AN EXAMPLE OF HOW I WOULD REWRITE USING THESE TIPS:
i just rewrote the beginning of the book how i would've done it :) please note i'm just turning the characters into how i think they should act based off of their descriptions, so don't get mad at me in case they're not who you meant them to be!! i'm simply developing little backstories as we go.

when the school counselor announced the totally-uncalled-for wave of new schedules being handed out, i decided i was done with this school. it's put me through enough. winter break ended in an uproar of "fuck you, chloe," and "she's such a bitch" after rachel decided she'd start a bunch of rumors about me. 

and, because everyone loves rachel because she's oh-so-perfect-and-never-does-anything-wrong, the school turned against me. 

so here i sit, deprived of my best friends (who honestly weren't that great anyways), on the bleachers as i wait for the schedule that will hopefully keep me out of harm's way. knowing my luck, though, i'll probably have a class with each of those bitches. 

a girl with a satisfyingly slicked back ponytail plops down next to me. i flinch. here we go. 

"hi, i'm heaven." she smiles sweetly at me, holding out a hand. 

i feel like i can't breathe. 

a tall boy with a fresh fade and a girl with straight honey-colored hair approach from behind her with nice looks on their faces. they appear relatively harmless, but at this point, anything could happen. i return my gaze to heaven, unsure if my racing heart is from the possible threat awaiting me or just because she is really really pretty and oh my god a girl has never made me feel this way...

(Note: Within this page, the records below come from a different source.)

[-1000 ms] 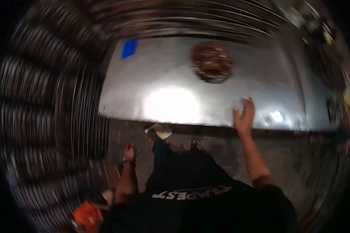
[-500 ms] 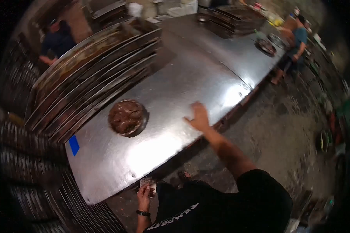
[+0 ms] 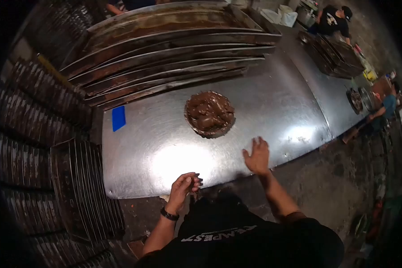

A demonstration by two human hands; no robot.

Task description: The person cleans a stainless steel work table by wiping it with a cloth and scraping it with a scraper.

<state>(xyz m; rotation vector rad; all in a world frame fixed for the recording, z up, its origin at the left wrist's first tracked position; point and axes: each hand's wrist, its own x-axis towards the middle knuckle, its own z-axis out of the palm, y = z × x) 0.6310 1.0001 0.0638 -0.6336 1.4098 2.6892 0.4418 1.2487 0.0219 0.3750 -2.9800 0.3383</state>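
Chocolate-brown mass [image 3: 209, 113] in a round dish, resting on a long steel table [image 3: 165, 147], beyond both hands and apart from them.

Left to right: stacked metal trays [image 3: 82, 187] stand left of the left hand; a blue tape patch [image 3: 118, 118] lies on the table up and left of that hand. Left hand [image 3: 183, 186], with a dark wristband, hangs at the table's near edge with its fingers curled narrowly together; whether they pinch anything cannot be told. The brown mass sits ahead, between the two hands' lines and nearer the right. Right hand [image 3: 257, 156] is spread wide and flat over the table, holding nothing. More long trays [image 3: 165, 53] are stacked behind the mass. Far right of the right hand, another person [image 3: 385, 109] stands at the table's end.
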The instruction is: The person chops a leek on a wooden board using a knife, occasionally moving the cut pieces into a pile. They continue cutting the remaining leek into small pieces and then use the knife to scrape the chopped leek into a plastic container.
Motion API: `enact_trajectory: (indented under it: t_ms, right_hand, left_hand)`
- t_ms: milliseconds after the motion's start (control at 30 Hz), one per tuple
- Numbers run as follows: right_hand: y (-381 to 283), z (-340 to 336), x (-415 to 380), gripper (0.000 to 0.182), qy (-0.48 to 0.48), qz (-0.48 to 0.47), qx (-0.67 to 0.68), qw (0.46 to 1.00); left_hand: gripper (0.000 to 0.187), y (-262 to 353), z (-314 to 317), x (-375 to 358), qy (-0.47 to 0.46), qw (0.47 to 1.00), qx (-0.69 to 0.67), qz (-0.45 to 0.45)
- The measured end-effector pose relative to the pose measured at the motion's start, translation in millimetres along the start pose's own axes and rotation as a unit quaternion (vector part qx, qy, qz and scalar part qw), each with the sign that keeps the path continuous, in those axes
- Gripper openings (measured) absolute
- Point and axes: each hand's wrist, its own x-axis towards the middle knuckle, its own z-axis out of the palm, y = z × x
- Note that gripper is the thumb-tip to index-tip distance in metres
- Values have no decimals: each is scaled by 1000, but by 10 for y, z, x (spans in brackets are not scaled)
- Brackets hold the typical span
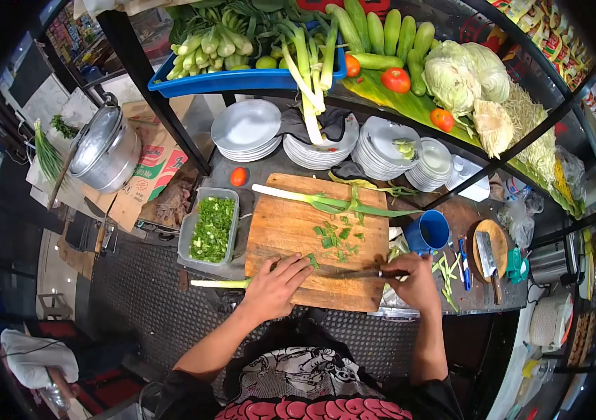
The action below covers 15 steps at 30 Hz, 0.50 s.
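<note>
On my head view, the dark table takes up the most room, with stacks of plates along its far side. Near its front edge I have the wooden cutting board, and just left of that a clear container filled with chopped greens. A long leek lies across the far part of the board, its green end reaching past the right edge. My left hand is bent over a second stalk, holding it against the board; the white end sticks out to the left. My right hand is wrapped around the handle of the knife, whose blade points left, low over the board. Right of the board stands a blue mug. A tomato sits behind the container, and small green pieces are scattered mid-board.
</note>
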Motion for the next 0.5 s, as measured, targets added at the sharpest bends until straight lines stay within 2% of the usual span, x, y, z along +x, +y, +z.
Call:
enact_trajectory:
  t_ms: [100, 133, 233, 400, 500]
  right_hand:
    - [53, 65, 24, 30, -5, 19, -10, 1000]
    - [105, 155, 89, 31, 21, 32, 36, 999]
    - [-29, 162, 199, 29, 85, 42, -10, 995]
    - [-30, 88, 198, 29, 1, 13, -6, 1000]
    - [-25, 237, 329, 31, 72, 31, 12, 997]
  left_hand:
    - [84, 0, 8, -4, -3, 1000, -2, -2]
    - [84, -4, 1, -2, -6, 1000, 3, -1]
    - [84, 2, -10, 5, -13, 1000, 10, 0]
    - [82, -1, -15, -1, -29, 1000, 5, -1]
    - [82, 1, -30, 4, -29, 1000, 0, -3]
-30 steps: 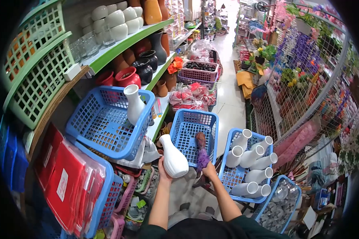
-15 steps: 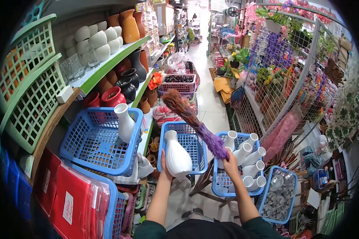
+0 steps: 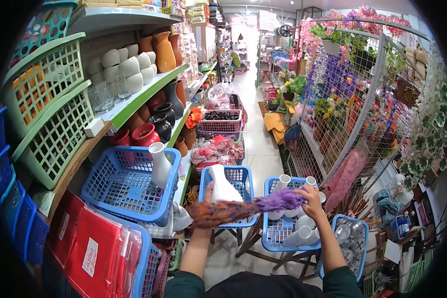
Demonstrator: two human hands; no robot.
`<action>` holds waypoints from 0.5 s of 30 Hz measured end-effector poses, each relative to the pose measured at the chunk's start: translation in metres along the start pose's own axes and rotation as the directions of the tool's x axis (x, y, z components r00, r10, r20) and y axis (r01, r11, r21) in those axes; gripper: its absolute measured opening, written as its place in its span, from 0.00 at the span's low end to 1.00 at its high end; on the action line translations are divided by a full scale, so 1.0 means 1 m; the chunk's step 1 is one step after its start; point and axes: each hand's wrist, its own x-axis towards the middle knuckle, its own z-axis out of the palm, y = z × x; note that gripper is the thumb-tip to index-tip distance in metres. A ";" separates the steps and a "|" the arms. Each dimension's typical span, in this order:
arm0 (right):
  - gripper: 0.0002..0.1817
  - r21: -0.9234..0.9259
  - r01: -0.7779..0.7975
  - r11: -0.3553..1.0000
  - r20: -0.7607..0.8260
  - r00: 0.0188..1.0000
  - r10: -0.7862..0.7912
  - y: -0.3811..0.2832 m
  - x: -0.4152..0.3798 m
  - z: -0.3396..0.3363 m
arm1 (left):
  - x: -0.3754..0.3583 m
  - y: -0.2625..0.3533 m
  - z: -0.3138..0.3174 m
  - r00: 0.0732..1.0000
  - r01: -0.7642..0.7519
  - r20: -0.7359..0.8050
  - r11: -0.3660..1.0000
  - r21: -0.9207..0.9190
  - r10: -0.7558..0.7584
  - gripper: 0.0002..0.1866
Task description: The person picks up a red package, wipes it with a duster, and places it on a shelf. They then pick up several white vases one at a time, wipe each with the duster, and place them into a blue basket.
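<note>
My left hand (image 3: 208,192) is wrapped around a white ribbed vase (image 3: 223,187), tilted over the middle blue basket (image 3: 252,186). A fluffy duster (image 3: 243,210), brown and orange at one end and purple at the other, lies across in front of the vase and covers its lower part and most of my left hand. Closed on the purple end is my right hand (image 3: 311,201), above the right blue basket (image 3: 266,233), where several white vases (image 3: 299,237) lie or lean. Another white vase (image 3: 160,166) leans in the left blue basket (image 3: 121,185).
Shelves on the left carry white bowls (image 3: 129,67), glasses (image 3: 102,99) and dark and red vases (image 3: 145,134). Red packets (image 3: 92,248) lie low left. A basket of clear glass pieces (image 3: 350,243) stands right, near a wire rack (image 3: 352,109). A tiled aisle (image 3: 257,134) runs ahead.
The duster has swung from pointing up and forward to lying level across the vase. My right hand has moved slightly right. The camera view has shifted a little.
</note>
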 end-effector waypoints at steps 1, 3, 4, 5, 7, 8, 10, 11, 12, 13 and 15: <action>0.23 0.010 -0.032 0.999 0.007 0.999 0.032 -0.004 0.005 0.005 | 0.001 -0.002 0.002 1.000 -0.005 0.002 1.000 0.002 0.005 0.34; 0.24 -0.018 -0.047 0.999 -0.003 0.999 0.047 -0.002 0.014 0.017 | 0.011 -0.015 0.009 0.973 -0.174 -0.098 0.943 0.284 0.208 0.36; 0.24 -0.017 -0.043 0.999 -0.005 0.999 0.043 0.001 0.018 0.024 | 0.014 -0.022 0.012 0.941 -0.236 -0.126 0.876 0.421 0.314 0.36; 0.24 -0.054 -0.044 0.998 -0.050 0.998 0.041 0.003 0.023 0.030 | 0.014 -0.025 0.016 0.897 -0.282 -0.138 0.786 0.551 0.419 0.37; 0.25 -0.121 -0.086 0.989 -0.071 0.994 0.078 -0.001 0.034 0.032 | -0.009 -0.026 0.083 0.995 -0.094 0.002 0.961 0.262 0.097 0.30; 0.25 -0.120 -0.083 0.989 -0.071 0.995 0.075 -0.002 0.035 0.035 | -0.010 -0.025 0.084 0.996 -0.092 0.039 0.957 0.275 0.085 0.29; 0.25 -0.091 -0.123 0.988 -0.123 0.986 0.112 0.001 0.039 0.044 | -0.015 -0.024 0.089 0.999 -0.049 0.029 0.956 0.290 0.042 0.29; 0.23 -0.083 -0.106 0.991 -0.133 0.987 0.094 0.003 0.038 0.047 | -0.016 -0.026 0.095 0.996 -0.084 -0.009 0.946 0.312 0.091 0.29; 0.23 -0.081 -0.099 0.992 -0.133 0.987 0.088 0.006 0.037 0.048 | -0.016 -0.026 0.098 0.989 -0.119 -0.047 0.935 0.334 0.142 0.29; 0.23 -0.078 -0.068 0.995 -0.109 0.992 0.060 0.004 0.034 0.045 | -0.016 -0.018 0.072 0.998 -0.057 0.002 0.946 0.318 0.060 0.34; 0.20 -0.048 -0.036 0.998 -0.073 0.997 0.033 -0.001 0.029 0.039 | -0.022 -0.014 0.072 0.997 -0.072 -0.015 0.949 0.306 0.080 0.33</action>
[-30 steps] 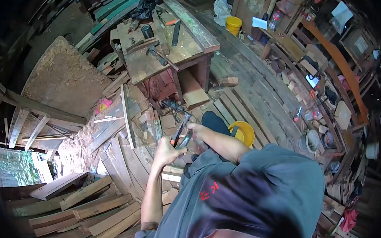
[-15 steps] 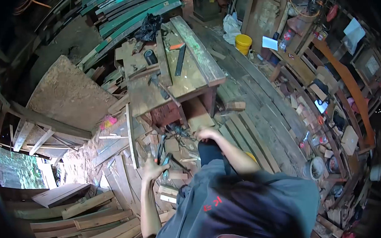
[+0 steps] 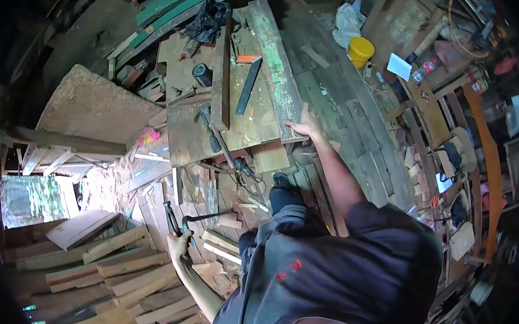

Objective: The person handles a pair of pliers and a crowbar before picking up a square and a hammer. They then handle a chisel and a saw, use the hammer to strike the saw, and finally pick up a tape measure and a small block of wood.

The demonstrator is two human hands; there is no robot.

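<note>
My right hand (image 3: 306, 124) grips the near end of a thick plank (image 3: 277, 70) with worn green paint, its thumb over the top edge. The plank lies along the right side of a wooden workbench (image 3: 248, 129). My left hand (image 3: 180, 246) is closed on two dark tools, low on the left, away from the bench. One looks like pincers (image 3: 170, 215); the other is a thin dark bar (image 3: 206, 216) with a bent end. On the bench lie a hammer (image 3: 210, 129), a try square (image 3: 249, 85) with an orange stock, and a narrower beam (image 3: 222, 80).
A black cylinder (image 3: 203, 74) and black plastic bag (image 3: 209, 22) sit on the bench. Timber offcuts (image 3: 125, 264) are stacked at lower left. Scraps and a dark cord (image 3: 255, 189) lie below the bench. A yellow bucket (image 3: 361, 51) and cluttered shelving (image 3: 430, 114) stand right.
My right hand has moved from near my knee up to the plank's end and taken hold of it. My left hand has moved down and left with the tools. The view has shifted.
</note>
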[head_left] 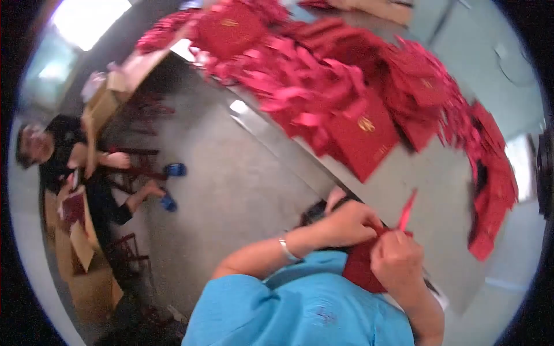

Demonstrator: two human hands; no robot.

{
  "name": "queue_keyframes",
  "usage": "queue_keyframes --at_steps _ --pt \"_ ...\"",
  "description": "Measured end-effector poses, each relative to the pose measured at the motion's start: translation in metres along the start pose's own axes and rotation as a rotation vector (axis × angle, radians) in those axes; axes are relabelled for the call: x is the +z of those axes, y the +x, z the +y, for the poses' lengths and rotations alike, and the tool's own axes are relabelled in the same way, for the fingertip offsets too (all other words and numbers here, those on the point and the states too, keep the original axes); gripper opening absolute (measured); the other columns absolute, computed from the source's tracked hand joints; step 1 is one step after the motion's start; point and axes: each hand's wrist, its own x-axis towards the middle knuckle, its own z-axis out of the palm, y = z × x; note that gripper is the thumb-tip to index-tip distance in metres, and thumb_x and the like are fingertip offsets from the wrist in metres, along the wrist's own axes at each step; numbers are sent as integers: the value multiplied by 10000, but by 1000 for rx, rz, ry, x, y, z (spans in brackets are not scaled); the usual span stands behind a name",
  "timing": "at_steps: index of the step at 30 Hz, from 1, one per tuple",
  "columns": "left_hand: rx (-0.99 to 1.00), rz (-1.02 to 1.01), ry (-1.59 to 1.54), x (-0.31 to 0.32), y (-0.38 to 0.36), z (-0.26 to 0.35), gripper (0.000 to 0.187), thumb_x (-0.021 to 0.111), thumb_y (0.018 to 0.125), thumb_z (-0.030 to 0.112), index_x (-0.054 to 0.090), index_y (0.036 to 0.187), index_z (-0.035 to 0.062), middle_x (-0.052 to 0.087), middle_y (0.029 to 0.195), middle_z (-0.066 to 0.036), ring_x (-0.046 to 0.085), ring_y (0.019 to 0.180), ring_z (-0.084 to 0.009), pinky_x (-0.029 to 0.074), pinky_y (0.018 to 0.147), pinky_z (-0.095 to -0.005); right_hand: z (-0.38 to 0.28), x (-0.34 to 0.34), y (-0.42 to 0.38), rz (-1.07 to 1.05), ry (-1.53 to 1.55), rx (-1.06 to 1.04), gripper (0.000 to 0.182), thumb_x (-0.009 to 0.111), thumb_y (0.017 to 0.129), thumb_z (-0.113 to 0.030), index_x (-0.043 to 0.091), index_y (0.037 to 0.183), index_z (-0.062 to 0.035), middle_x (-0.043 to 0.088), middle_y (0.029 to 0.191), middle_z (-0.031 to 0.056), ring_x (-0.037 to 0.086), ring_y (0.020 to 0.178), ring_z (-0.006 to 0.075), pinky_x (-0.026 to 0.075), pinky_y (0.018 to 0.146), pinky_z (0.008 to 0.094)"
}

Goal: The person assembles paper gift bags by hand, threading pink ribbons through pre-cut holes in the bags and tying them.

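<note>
Close to my chest, my left hand is closed, its fingertips pinching the upper edge of a dark red flat piece, which looks like a cloth bag or cover. Right beside it, my right hand is also closed on this piece. A bright pink ribbon sticks up from between the fingers of the right hand. Part of the piece is hidden behind my hands and blue shirt. Beyond my hands lies a heap of similar red pieces with gold emblems, and tangled pink ribbons lie over them.
The light tabletop has a metal edge running diagonally. More red pieces lie at the right. Across the floor, a seated person in dark clothes is among cardboard boxes and dark red stools.
</note>
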Motion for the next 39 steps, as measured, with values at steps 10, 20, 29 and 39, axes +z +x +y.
queue_keyframes --at_steps 10,20,29,39 --pt "35 170 72 10 1 -7 222 611 650 67 674 841 -27 669 759 -181 653 704 -238 519 653 -331 0 16 -5 24 190 215 127 615 685 -51 497 642 -32 520 636 136 558 588 335 453 522 445" --pt "-10 195 145 8 -5 6 217 591 627 73 684 802 -16 661 736 -193 648 670 -263 502 598 -354 8 24 -10 17 375 281 104 613 689 -27 511 668 -35 545 647 149 556 596 359 425 535 473" --pt "-43 75 282 12 8 -32 219 624 700 137 693 887 44 689 832 -123 656 751 -183 512 695 -317 11 37 -16 110 198 181 107 627 658 -83 525 631 -65 545 607 128 560 517 332 440 464 456" --pt "-67 66 85 4 2 -21 215 658 703 199 695 856 52 689 801 -110 660 770 -211 490 754 -344 14 36 -12 213 218 69 154 656 632 -79 504 611 -97 519 582 61 552 491 237 445 425 360"
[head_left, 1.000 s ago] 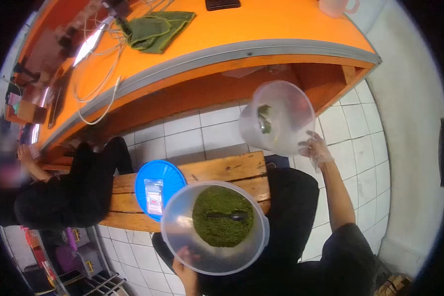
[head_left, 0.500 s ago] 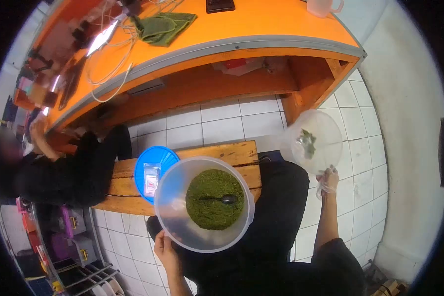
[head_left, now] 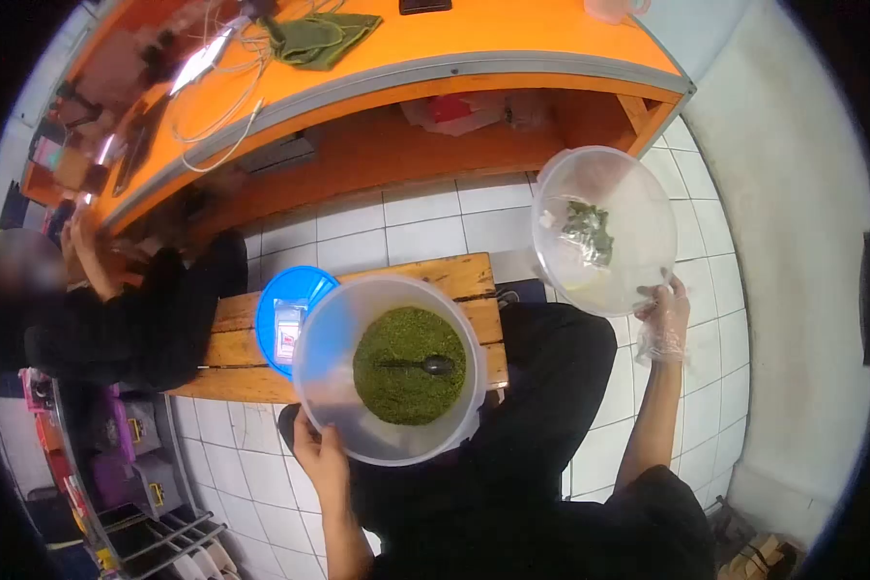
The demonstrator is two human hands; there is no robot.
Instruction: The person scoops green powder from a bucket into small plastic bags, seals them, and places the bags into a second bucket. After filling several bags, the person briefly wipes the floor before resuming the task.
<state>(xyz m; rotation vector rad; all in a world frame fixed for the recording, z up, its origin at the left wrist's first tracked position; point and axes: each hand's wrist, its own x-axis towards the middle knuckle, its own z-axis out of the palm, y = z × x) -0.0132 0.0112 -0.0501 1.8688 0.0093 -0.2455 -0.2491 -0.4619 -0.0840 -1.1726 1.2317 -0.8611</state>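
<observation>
Two hands each grip a clear plastic tub. The left hand (head_left: 322,459) is closed on the near rim of the first tub (head_left: 331,348), thumb and fingers on its edge. Ahead and to the right of that hand, inside this tub, lies a bed of green flakes (head_left: 406,331), with a dark spoon (head_left: 437,364) on top. Whether the tub bears on the lap or the bench is hidden.

The right hand (head_left: 665,314), in a thin clear glove, pinches the near rim of the second tub (head_left: 638,193). This one is tilted, its opening towards the camera, and a few green leaves (head_left: 590,232) lie inside, forward and left of the hand.

Ahead of the left hand is the wooden tabletop (head_left: 454,275), bearing a blue lid (head_left: 309,278) with a small packet (head_left: 288,329) on it, just beside the first tub. Far to the left of both hands sits another person (head_left: 97,329). Farthest ahead, the orange tabletop (head_left: 512,39) holds a green cloth (head_left: 324,41), a pale cable (head_left: 251,126) and a cup (head_left: 609,10).
</observation>
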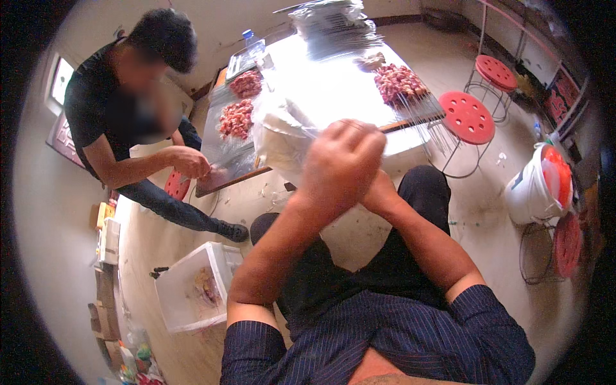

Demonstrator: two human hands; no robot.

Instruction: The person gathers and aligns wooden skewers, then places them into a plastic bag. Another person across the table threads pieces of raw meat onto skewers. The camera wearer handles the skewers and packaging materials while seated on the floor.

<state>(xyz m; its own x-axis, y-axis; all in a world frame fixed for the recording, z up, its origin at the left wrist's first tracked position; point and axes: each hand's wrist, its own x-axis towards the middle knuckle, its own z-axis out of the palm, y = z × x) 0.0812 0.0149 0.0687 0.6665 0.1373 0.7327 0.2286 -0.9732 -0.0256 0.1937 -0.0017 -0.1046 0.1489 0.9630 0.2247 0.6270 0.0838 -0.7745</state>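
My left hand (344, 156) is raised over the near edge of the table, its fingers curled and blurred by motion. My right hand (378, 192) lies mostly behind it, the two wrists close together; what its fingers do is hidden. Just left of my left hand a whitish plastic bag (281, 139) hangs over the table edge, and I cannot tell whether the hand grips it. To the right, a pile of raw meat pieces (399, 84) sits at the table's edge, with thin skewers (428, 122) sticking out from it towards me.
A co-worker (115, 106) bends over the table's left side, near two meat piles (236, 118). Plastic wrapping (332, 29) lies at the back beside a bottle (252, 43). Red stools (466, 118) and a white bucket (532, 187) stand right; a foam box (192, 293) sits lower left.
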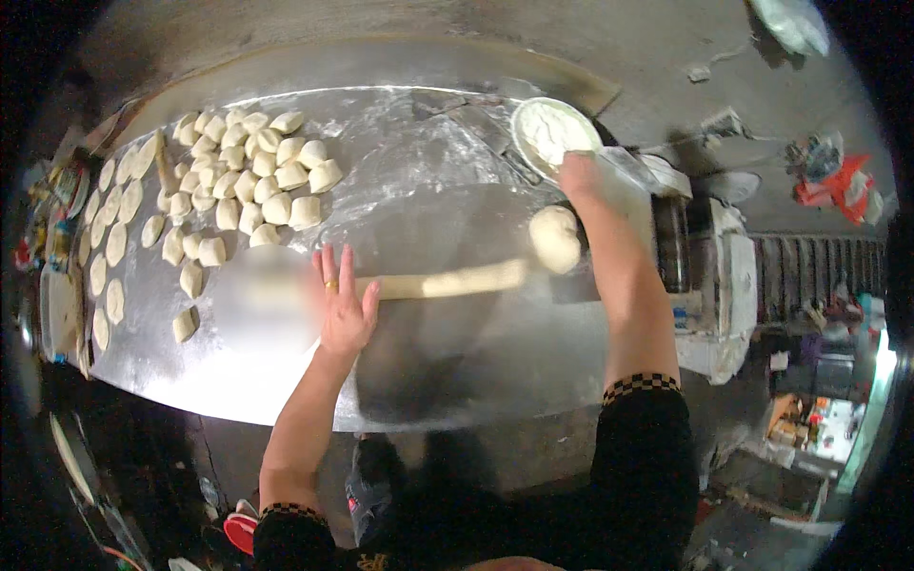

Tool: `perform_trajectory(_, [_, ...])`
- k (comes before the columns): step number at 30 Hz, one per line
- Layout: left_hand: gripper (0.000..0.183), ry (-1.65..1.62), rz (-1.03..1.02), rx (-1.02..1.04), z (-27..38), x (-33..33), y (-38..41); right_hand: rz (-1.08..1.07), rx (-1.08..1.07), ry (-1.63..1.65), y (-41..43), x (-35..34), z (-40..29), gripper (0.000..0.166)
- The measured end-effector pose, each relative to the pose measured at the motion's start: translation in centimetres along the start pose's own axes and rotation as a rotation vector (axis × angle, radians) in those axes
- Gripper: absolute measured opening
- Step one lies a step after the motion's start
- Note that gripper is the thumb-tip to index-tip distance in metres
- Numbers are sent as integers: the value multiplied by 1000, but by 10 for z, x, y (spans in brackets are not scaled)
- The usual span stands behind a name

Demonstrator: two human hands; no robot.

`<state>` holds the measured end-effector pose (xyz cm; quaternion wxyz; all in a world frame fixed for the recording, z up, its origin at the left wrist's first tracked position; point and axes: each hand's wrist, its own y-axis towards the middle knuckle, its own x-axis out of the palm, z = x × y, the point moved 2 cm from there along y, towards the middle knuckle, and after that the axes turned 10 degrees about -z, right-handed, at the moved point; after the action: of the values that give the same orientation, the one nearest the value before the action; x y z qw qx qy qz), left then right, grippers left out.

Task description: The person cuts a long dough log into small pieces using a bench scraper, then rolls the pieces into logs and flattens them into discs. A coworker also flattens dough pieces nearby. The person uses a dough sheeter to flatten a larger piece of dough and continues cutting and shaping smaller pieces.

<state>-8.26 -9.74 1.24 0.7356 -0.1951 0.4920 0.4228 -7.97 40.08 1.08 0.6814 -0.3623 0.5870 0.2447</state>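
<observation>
My left hand (346,308) lies across a long dough rope (457,280), fingers spread and a ring on one of them. A pale blurred patch hides the rope's left end. My right hand (578,173) reaches into a bowl (516,135) of white flour (548,132); its fingertips are hidden there. Just below the bowl rests a rounded dough lump (555,240), close to the rope's right end. Many cut dough pieces (276,208) are clustered at the upper left. Flattened dough rounds (116,244) lie along the left end.
Flour is smeared over the metal tabletop (428,214). A wooden rolling pin (164,165) leans among the dough pieces. Beyond the left edge stands a pale plastic container (58,310). A white cabinet-like object (721,285) stands to the right. A red basin (240,532) is low on the left.
</observation>
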Motion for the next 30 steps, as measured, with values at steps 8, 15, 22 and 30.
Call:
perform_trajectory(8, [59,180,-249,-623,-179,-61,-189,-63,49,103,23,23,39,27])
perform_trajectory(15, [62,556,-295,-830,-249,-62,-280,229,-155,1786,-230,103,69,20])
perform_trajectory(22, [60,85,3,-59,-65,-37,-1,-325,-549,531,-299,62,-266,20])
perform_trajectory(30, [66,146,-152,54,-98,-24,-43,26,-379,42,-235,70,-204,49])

that's just my take on it!! if you do decide to edit your story and want to use this exact bit, tag me in it so i have credit for writing it <3

final words...
- you have good intentions. you've got the storyline, you know what you want to happen, all you gotta do is break it down and really get into the technicalities of writing! it comes with practice. it was all just very rushed and had little background and/or buildup towards major plotlines within the story, along with grammatical errors. overall, you've got a GREAT storyline and an amazing message (aka so so SO much potential), you just need to improve your writing skills. please don't give up!!!! i really think this book could be absolutely amazing, just keep writing and improving and pay attention in english class lol !!